Lancement réussi du satellite IOD-2 pour préparer la navigation du futur

Deux satellites de démonstration de l’Agence spatiale européenne (ESA) ont été lancés avec succès le 28 mars depuis la péninsule de Mahia, en Nouvelle-Zélande, marquant une nouvelle étape dans le développement des systèmes européens de navigation par satellite.
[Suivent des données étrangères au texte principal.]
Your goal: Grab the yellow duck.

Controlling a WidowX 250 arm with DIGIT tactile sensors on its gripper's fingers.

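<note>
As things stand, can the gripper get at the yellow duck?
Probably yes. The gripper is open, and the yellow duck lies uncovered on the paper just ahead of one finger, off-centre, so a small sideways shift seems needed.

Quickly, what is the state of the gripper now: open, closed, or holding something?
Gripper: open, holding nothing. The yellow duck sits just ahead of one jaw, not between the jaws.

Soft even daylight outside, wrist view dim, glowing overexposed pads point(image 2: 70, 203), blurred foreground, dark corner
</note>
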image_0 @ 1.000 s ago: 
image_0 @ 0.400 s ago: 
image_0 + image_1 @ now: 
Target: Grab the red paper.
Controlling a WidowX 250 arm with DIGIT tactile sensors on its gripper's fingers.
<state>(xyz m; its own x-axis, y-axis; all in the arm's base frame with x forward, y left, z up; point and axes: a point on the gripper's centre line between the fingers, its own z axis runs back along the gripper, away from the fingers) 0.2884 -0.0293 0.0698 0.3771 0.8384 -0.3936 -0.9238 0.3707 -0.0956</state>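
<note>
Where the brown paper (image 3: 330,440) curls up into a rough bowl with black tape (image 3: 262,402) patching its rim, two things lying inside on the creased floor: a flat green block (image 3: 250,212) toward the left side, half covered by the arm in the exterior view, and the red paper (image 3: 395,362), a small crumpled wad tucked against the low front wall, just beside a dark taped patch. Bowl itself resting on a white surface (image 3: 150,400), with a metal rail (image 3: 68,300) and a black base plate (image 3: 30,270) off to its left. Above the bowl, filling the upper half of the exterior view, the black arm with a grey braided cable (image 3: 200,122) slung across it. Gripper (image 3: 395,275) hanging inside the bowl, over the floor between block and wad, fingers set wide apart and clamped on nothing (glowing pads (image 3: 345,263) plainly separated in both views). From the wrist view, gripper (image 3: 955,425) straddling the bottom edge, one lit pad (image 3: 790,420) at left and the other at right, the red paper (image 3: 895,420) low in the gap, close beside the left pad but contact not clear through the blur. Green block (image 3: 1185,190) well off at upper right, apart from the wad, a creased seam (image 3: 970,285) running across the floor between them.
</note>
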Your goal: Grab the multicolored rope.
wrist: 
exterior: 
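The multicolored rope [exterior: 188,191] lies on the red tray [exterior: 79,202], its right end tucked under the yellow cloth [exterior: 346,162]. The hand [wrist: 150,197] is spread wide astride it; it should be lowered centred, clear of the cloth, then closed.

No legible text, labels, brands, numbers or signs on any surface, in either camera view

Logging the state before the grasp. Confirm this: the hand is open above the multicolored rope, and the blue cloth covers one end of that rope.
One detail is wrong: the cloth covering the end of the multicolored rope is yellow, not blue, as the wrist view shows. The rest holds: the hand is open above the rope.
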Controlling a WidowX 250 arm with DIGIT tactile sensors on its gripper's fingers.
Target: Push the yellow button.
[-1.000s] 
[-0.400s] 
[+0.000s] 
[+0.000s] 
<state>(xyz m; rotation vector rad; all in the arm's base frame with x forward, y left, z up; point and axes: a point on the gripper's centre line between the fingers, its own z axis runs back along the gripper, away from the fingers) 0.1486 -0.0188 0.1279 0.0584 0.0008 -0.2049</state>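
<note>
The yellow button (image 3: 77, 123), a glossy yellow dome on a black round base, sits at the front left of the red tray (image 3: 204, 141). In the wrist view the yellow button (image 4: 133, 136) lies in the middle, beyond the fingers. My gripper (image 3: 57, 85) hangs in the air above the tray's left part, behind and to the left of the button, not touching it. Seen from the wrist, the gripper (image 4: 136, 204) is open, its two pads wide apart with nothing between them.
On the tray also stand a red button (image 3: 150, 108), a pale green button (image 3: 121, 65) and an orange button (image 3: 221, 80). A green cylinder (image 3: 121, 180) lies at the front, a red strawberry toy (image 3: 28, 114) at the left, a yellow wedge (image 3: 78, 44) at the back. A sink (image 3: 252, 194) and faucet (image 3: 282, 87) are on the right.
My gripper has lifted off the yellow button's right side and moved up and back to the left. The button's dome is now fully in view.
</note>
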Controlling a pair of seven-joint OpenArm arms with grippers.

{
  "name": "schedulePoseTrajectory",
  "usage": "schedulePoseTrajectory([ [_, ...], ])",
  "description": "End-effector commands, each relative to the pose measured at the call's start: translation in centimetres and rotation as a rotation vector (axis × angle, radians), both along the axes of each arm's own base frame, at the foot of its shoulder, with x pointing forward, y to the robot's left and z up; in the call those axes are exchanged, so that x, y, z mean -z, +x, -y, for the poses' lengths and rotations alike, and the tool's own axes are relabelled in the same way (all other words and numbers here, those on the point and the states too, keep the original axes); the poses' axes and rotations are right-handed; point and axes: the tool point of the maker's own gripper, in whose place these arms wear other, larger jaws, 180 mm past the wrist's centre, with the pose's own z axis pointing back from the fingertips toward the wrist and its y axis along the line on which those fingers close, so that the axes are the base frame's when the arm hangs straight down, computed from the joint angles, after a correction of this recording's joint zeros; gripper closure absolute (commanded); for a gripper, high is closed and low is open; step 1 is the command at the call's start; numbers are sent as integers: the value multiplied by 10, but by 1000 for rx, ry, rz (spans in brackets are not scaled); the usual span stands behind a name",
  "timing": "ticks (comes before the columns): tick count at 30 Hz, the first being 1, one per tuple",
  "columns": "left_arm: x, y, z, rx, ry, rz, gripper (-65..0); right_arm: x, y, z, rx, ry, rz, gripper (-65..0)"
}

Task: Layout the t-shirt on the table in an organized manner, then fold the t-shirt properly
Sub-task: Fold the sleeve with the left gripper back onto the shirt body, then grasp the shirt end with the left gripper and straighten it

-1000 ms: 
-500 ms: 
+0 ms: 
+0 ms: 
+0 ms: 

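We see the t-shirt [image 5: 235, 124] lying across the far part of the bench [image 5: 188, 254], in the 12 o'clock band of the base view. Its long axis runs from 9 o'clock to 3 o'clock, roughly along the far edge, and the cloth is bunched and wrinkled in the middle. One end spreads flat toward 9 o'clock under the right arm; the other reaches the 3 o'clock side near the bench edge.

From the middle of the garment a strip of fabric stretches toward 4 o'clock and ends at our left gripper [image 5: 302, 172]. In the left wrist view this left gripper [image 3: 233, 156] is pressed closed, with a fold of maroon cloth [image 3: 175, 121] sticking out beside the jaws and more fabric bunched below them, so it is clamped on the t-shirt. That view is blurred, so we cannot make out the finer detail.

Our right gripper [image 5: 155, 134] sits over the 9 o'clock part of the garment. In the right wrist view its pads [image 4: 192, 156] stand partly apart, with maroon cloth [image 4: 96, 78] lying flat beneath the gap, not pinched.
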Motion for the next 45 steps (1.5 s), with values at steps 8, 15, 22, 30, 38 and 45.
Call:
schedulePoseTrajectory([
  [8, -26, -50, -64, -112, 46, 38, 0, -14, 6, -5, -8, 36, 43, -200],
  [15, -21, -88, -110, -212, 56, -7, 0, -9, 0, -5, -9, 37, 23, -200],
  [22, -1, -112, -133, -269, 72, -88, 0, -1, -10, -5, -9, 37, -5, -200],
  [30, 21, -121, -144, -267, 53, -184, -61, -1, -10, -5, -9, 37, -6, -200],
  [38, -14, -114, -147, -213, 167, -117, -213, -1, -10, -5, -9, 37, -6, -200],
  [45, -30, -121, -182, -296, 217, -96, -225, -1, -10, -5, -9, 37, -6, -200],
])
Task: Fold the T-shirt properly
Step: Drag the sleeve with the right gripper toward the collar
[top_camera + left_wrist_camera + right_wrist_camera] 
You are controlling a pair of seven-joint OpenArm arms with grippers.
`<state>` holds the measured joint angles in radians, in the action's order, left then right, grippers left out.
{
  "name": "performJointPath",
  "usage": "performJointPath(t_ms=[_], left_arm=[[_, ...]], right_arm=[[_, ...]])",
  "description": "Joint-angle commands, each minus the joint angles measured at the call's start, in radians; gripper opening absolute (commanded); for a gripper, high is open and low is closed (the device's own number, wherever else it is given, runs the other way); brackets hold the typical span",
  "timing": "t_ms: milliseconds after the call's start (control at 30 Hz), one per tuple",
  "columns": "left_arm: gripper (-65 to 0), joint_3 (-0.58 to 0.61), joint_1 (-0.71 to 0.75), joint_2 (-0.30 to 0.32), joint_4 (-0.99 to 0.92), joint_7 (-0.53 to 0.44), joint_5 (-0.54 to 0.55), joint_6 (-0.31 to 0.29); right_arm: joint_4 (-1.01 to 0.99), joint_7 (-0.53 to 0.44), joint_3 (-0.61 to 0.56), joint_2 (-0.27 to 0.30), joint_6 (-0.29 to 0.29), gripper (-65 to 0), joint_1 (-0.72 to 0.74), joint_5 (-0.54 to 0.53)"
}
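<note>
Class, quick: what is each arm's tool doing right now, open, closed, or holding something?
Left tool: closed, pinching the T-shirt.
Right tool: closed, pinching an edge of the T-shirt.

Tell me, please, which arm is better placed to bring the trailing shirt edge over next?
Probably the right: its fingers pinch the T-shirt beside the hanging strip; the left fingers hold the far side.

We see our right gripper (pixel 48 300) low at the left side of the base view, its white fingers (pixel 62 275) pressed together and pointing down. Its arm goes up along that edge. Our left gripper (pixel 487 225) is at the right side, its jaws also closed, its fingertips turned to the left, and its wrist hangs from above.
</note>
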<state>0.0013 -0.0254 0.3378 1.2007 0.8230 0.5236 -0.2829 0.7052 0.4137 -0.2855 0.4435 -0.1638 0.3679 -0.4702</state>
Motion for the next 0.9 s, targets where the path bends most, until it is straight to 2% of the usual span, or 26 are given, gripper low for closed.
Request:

Le décollage a eu lieu à 10h14 (heure d’Europe centrale) à bord d’une fusée Electron de Rocket Lab. Après environ une heure de vol, les deux engins ont été injectés en orbite et ont entamé leur phase de mise à poste (LEOP), durant laquelle leur mise en service est préparée depuis le sol.
Parmi ces deux satellites figure IOD-2, conçu par Thales Alenia Space, une coentreprise de Thales et Leonardo. Ce CubeSat d’une trentaine de kilogrammes, comparable à la taille d’une valise, doit jouer un rôle clé dans la validation des technologies du programme Celeste, en transmettant notamment les premiers signaux expérimentaux.
Ce lancement s’inscrit dans la mission Celeste, actuellement en phase de démonstration en orbite. À terme, celle-ci reposera sur une constellation de 11 microsatellites en orbite basse, dont cinq fournis par Thales Alenia Space. D’autres satellites, plus imposants et équipés de charges utiles supplémentaires, doivent être déployés dans les prochains mois afin de tester des signaux innovants sur plusieurs bandes de fréquence.

Au service d’un système de navigation robuste, résilient et ultra-performant

L’objectif de Celeste est d’évaluer la contribution de satellites en orbite basse (LEO) aux systèmes de navigation existants en orbite moyenne, tels que Galileo. Cette architecture multi-orbites vise à améliorer significativement la précision, la robustesse et la résilience des services de géolocalisation, notamment face aux brouillages et aux tentatives d’usurpation.
À terme, le programme ambitionne d’atteindre une précision centimétrique et une acquisition de signal plus rapide, tout en ouvrant la voie à de nouveaux usages. Parmi eux figurent les véhicules autonomes, l’Internet des objets, les systèmes aériens et maritimes sans pilote, ou encore la synchronisation des réseaux de télécommunications 5G et 6G, y compris dans des environnements difficiles comme les zones urbaines denses, les régions polaires ou les espaces intérieurs.
« Face aux besoins croissants en matière de géolocalisation de précision, les systèmes spatiaux de navigation tels que Galileo nécessitent d’être complétés par des satellites multifréquences en orbite basse. Le programme Celeste de l’ESA représente une avancée majeure ouvrant la voie aux applications de demain requérant robustesse et intégrité, de même qu’à de nouvelles opportunités sur le marché de l’exportation. » a déclaré Hervé Derrey, Président-Directeur Général de Thales Alenia Space.